Peptides were analysed by nano liquid chromatography with tandem mass spectrometry using a Waters NanoAcquity system interfaced to a ThermoFisher Fusion Lumos mass spectrometer. Peptides were loaded on a trapping column and eluted over a 75 µm analytical column at 350 nl min−1; both columns were packed with Luna C18 resin (Phenomenex). A 2 h gradient was employed. The mass spectrometer was operated using a custom data-dependent method, with mass spectrometry performed in the Orbitrap at 60,000 full width at half-maximum resolution and sequential tandem mass spectrometry performed using high-resolution collision-induced dissociation and EThcD in the Orbitrap at 15,000 full width at half-maximum resolution. All mass spectrometry data were acquired from m/z 300–800. A 3 s cycle time was employed for all steps.

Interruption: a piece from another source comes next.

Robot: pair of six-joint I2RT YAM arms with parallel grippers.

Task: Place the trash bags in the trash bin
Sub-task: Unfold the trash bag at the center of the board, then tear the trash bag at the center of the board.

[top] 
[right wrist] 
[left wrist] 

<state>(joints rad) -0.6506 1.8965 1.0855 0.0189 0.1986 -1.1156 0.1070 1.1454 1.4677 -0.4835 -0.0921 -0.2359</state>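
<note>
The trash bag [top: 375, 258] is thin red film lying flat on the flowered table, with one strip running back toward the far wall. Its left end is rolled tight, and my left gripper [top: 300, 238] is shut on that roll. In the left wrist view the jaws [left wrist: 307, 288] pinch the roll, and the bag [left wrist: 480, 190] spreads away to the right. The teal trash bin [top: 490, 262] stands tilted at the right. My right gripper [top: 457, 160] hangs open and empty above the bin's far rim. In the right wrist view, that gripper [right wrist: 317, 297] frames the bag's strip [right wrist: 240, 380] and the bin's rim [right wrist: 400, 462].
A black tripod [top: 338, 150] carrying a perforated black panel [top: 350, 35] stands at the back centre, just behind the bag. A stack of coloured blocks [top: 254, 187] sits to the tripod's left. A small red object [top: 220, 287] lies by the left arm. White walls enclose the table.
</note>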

Raw files were searched using a local copy of PEAKS with the following parameters: Enzyme, None; Database, Swissprot Human + Custom Sequence; Fixed modification, None; Variable modifications; Oxidation (M), Acetyl (Protein N-terminus); Mass values, Monoisotopic; Peptide Mass Tolerance, 10 ppm; Fragment Mass Tolerance, 0.02 Da; Max Missed Cleavages, N/A; PSM FDR, 1%; Chimeric peptide, TRUE. Peptides were further analysed for PTMs (PEAKS PTM) and mutations (SPIDER). The analysis generated a total of 5,255 peptides detected at the 1% peptide-to-spectrum match false discovery rate.

Reporting summary

Further information on research design is available in the Nature Portfolio Reporting Summary linked to this article.